> [What is required]
Locate the line that contains "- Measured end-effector" in the entries below, then repeat it and every following line through the line that contains "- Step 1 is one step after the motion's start", exactly, and no others.

Records drawn from a dataset:

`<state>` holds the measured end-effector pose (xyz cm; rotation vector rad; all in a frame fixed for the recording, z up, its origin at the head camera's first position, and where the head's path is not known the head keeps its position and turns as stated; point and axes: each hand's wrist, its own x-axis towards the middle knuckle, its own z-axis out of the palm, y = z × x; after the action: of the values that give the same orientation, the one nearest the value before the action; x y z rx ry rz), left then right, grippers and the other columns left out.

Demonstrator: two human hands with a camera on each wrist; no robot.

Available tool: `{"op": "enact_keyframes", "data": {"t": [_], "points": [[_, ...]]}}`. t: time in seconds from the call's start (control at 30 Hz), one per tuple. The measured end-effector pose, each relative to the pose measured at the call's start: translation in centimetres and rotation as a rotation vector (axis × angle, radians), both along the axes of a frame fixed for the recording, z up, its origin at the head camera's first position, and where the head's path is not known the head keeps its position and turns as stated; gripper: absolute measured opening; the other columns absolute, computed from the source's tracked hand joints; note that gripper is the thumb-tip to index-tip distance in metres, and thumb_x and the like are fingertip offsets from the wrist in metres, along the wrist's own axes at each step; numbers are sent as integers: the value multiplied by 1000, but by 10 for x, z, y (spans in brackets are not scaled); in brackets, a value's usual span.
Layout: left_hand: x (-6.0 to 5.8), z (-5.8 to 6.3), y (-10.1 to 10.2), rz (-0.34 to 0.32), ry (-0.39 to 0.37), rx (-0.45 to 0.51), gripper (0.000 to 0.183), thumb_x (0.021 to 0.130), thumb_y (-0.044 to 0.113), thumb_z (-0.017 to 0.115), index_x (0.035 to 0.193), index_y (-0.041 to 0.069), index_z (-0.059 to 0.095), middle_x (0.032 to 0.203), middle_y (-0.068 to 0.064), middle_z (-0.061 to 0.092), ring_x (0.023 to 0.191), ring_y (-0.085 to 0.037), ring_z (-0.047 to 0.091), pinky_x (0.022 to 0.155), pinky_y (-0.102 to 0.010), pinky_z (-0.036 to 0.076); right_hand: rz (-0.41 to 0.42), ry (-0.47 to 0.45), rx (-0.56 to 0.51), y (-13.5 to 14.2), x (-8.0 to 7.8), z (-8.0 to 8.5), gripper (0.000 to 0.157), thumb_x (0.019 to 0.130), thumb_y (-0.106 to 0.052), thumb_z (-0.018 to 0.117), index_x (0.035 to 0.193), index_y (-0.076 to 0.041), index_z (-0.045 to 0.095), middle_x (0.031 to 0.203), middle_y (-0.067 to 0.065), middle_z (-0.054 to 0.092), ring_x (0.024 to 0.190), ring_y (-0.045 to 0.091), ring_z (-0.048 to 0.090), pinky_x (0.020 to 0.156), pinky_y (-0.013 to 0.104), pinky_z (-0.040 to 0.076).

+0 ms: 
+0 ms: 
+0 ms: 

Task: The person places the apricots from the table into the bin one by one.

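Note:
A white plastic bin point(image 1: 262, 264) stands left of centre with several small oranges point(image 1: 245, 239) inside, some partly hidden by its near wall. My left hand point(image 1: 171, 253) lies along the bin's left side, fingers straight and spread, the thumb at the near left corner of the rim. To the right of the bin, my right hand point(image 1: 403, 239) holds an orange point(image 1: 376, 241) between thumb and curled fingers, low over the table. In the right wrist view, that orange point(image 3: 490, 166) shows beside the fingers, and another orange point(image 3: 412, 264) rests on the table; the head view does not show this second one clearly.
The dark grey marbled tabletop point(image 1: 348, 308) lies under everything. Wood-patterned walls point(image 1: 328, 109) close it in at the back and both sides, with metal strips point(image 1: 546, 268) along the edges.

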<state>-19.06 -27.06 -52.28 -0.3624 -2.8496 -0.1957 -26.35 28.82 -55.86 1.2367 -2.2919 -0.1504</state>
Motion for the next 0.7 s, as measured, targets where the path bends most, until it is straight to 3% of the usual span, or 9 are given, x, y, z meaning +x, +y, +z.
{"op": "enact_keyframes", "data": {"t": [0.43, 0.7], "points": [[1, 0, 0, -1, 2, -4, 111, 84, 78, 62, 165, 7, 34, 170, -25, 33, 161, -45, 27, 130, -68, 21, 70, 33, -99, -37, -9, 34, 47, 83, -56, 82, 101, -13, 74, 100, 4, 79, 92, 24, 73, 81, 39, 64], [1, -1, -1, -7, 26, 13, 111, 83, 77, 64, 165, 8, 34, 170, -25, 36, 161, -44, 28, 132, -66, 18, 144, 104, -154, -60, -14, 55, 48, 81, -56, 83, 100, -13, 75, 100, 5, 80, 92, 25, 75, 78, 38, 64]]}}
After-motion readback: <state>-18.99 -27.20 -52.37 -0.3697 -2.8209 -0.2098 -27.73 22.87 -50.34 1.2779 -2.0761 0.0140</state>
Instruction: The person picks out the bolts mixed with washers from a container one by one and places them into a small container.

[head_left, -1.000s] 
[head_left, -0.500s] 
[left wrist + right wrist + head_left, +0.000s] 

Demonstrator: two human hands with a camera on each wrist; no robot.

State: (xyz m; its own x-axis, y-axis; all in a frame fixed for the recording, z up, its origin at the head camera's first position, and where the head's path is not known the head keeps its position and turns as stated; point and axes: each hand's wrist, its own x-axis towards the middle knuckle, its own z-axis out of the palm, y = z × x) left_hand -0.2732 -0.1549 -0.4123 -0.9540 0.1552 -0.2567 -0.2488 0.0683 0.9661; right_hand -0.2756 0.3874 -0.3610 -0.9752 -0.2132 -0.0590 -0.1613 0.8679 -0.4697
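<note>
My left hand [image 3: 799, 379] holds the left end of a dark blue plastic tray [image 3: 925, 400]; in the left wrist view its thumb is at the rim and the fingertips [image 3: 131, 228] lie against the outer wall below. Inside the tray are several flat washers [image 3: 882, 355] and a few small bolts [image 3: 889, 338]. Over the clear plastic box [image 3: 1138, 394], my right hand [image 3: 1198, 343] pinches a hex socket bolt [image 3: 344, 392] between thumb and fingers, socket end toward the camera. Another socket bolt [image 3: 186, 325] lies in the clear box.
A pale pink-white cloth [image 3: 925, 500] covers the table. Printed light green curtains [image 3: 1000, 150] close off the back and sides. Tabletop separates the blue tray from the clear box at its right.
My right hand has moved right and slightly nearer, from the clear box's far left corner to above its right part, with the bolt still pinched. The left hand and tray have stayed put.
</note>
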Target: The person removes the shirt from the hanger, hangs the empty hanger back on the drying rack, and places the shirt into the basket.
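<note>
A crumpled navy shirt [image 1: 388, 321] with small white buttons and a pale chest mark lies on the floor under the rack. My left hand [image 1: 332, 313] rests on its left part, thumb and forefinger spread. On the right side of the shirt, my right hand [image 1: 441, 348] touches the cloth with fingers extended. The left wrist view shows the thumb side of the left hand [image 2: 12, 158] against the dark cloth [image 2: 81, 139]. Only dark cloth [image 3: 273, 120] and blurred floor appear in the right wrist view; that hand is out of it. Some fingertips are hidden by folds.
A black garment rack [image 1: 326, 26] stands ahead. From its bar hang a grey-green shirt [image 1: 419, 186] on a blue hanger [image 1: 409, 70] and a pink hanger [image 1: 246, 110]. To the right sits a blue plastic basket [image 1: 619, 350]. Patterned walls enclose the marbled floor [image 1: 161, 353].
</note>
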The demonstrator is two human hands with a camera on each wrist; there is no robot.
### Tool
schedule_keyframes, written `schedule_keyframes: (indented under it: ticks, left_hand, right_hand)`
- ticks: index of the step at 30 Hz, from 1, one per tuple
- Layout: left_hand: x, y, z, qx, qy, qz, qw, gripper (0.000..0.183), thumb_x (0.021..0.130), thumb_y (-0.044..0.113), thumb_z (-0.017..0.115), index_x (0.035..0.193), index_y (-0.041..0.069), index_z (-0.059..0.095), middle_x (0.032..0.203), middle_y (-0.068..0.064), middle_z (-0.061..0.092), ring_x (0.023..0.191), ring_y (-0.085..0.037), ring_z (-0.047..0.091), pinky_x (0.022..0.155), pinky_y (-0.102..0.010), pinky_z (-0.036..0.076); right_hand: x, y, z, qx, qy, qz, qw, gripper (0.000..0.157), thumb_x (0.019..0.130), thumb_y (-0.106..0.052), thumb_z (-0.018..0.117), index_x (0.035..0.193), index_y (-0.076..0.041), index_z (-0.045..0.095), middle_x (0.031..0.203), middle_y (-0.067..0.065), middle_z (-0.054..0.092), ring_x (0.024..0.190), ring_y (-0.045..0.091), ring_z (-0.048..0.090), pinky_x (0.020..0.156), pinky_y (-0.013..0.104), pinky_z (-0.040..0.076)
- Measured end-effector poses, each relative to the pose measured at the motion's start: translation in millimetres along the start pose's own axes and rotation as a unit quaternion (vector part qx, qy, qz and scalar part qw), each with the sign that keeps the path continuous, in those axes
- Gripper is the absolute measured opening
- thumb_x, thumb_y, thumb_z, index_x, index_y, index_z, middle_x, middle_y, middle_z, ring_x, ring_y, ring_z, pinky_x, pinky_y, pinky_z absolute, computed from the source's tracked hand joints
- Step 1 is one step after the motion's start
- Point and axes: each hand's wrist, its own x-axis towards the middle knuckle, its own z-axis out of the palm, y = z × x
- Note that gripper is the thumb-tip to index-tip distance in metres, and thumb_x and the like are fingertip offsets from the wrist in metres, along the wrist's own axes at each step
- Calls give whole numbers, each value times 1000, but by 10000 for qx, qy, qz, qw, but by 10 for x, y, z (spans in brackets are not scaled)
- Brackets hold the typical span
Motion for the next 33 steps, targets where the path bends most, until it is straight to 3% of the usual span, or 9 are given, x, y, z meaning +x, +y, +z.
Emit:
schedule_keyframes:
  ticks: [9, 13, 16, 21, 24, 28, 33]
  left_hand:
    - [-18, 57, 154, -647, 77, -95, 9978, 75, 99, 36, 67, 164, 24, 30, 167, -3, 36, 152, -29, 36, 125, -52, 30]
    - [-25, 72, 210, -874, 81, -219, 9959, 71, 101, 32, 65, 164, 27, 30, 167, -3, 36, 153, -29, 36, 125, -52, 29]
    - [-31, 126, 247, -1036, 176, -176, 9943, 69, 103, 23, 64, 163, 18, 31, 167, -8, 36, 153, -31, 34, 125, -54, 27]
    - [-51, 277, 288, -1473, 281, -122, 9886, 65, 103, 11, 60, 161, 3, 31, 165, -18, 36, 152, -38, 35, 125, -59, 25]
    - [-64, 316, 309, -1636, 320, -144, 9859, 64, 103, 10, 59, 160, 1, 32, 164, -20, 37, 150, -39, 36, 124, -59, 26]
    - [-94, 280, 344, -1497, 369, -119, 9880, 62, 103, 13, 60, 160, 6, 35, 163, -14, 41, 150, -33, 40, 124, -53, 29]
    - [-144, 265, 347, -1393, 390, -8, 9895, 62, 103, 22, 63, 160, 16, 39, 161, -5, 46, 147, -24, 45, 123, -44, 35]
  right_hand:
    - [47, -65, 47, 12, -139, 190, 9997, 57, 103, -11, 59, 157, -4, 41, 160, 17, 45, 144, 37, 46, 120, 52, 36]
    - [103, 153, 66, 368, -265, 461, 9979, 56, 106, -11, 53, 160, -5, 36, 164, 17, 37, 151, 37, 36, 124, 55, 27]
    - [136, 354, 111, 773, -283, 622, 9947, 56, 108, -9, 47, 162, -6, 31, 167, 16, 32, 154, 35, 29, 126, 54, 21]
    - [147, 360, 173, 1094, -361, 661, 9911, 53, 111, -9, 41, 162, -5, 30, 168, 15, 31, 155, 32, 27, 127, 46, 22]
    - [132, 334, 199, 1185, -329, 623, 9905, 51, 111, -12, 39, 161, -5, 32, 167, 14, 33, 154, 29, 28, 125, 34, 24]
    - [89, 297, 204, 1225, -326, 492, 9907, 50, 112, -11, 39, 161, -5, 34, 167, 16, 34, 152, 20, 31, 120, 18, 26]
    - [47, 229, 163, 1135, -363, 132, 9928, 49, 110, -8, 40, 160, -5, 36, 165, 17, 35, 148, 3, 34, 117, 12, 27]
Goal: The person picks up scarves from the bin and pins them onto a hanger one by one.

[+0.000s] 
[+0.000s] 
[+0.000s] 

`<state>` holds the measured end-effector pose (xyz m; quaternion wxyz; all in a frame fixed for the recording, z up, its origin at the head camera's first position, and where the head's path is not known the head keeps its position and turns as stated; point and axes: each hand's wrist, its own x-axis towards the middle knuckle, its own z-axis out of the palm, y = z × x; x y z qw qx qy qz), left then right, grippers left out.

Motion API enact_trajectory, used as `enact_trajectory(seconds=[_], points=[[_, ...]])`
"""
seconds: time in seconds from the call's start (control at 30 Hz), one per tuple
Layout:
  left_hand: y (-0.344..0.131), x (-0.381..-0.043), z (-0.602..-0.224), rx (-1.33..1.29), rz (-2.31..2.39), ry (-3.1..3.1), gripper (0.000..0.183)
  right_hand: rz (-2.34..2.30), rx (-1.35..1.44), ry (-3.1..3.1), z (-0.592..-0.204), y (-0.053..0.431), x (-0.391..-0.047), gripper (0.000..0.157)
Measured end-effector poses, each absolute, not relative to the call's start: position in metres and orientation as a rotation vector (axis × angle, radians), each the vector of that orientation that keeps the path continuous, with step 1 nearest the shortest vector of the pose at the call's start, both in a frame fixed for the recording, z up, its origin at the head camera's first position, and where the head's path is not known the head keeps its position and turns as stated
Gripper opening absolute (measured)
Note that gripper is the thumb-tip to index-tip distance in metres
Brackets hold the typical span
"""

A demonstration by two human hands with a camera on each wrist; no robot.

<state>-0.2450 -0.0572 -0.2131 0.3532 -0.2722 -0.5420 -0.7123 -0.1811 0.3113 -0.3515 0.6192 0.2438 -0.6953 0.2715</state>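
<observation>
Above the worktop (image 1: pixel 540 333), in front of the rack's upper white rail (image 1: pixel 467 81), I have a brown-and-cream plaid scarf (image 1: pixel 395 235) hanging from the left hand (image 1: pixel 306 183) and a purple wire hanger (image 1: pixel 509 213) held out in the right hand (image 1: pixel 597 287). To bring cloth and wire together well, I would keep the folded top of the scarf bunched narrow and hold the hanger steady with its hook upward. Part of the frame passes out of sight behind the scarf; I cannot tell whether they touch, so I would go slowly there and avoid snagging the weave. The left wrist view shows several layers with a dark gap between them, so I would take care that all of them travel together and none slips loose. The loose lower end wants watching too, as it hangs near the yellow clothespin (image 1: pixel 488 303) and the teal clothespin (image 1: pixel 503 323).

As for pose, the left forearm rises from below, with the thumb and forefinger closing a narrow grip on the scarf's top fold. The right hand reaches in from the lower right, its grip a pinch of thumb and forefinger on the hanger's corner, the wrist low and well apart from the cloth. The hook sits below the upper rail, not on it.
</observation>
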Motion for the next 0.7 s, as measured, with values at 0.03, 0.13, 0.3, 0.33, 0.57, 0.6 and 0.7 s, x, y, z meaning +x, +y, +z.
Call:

> [Task response]
- Measured end-effector poses, each relative to the pose measured at the motion's start: translation in millimetres along the start pose's own axes and rotation as a unit quaternion (vector part qx, qy, qz and scalar part qw), each with the sign that keeps the path continuous, in those axes
- Gripper is the absolute measured opening
- thumb_x, thumb_y, thumb_z, index_x, index_y, index_z, middle_x, middle_y, middle_z, ring_x, ring_y, ring_z, pinky_x, pinky_y, pinky_z absolute, computed from the source's tracked hand joints
- Step 1 is one step after the motion's start

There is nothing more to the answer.